BRIEF – Using the entries that follow, give only the number of lines with the word "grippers" in them.

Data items
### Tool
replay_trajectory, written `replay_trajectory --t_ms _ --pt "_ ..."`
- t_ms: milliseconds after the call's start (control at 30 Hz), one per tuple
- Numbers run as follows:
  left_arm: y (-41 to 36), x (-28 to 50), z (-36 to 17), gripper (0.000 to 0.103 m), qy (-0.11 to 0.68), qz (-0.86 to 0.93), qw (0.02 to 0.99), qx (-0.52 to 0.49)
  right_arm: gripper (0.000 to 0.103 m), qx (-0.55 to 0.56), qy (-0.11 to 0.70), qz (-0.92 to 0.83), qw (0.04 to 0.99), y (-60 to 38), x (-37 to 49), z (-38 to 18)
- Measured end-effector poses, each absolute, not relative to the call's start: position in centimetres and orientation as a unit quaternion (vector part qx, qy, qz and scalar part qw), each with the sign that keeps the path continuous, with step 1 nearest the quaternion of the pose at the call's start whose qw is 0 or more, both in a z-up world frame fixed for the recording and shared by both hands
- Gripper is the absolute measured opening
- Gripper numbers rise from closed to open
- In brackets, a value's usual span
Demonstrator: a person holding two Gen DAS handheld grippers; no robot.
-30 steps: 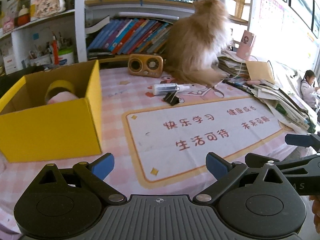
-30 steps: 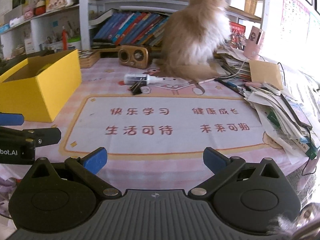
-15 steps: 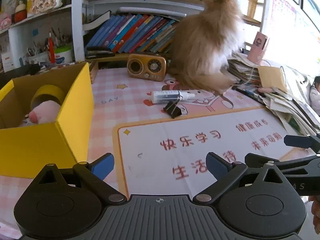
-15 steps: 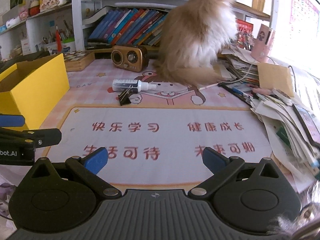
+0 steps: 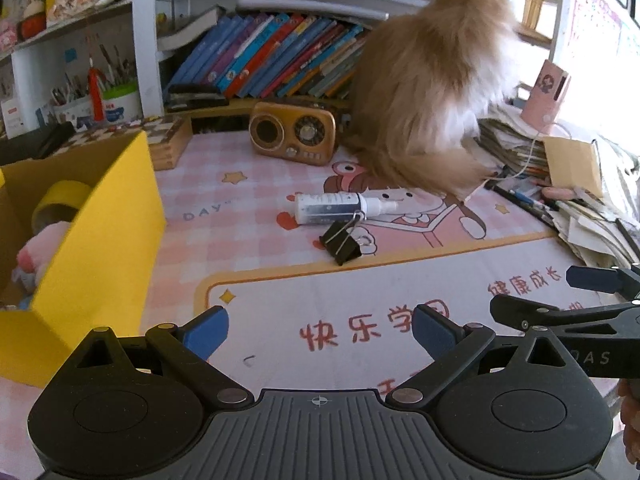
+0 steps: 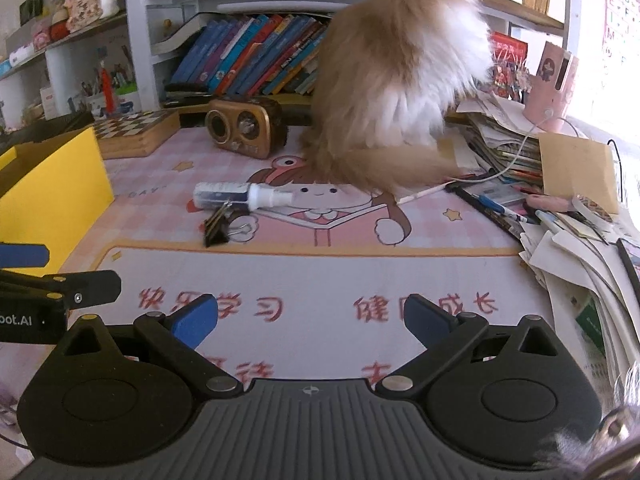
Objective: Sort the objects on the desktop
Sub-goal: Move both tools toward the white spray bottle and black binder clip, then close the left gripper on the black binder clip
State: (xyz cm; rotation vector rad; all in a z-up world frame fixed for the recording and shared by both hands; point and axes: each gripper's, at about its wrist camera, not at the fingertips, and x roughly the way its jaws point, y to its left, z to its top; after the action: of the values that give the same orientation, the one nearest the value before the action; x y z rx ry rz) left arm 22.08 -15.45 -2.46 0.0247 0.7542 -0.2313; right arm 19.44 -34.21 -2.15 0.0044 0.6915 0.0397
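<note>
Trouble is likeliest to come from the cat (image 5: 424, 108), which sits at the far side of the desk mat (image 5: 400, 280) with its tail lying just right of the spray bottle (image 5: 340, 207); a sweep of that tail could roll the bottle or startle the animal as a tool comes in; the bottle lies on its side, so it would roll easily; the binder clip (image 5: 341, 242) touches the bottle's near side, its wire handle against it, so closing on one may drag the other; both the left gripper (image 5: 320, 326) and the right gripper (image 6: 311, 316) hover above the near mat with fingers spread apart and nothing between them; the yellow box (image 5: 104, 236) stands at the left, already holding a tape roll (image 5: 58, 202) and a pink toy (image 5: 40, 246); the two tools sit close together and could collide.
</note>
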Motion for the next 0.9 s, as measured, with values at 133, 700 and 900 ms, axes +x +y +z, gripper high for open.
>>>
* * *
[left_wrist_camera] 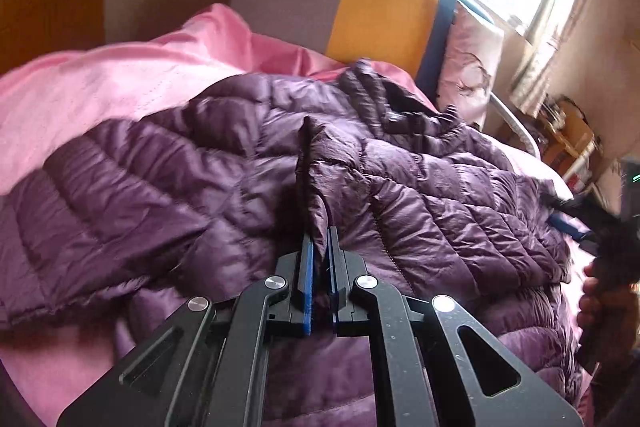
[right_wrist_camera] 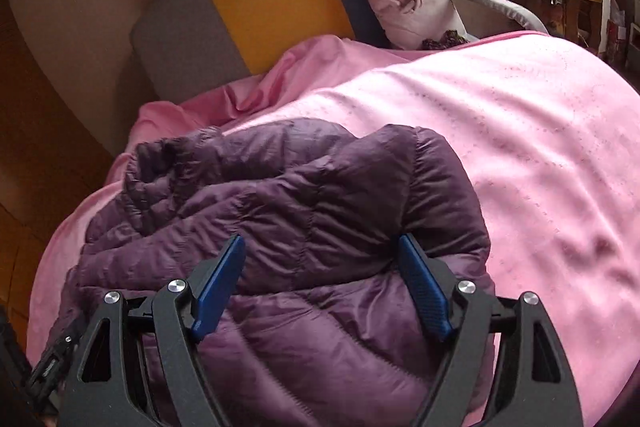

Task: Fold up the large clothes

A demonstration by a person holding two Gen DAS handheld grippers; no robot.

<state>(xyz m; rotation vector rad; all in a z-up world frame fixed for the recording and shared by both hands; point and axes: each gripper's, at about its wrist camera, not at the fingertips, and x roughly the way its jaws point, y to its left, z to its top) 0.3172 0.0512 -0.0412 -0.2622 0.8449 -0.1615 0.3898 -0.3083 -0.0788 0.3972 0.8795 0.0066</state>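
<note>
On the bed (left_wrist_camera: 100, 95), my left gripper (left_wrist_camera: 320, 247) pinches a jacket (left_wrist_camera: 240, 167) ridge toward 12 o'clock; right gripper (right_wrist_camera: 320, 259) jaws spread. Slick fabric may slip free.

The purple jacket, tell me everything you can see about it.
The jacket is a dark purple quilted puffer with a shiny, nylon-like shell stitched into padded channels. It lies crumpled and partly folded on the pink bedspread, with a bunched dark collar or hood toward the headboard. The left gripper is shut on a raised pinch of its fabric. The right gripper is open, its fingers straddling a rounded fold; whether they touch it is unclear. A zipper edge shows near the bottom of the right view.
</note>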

EXERCISE SOLUTION – 2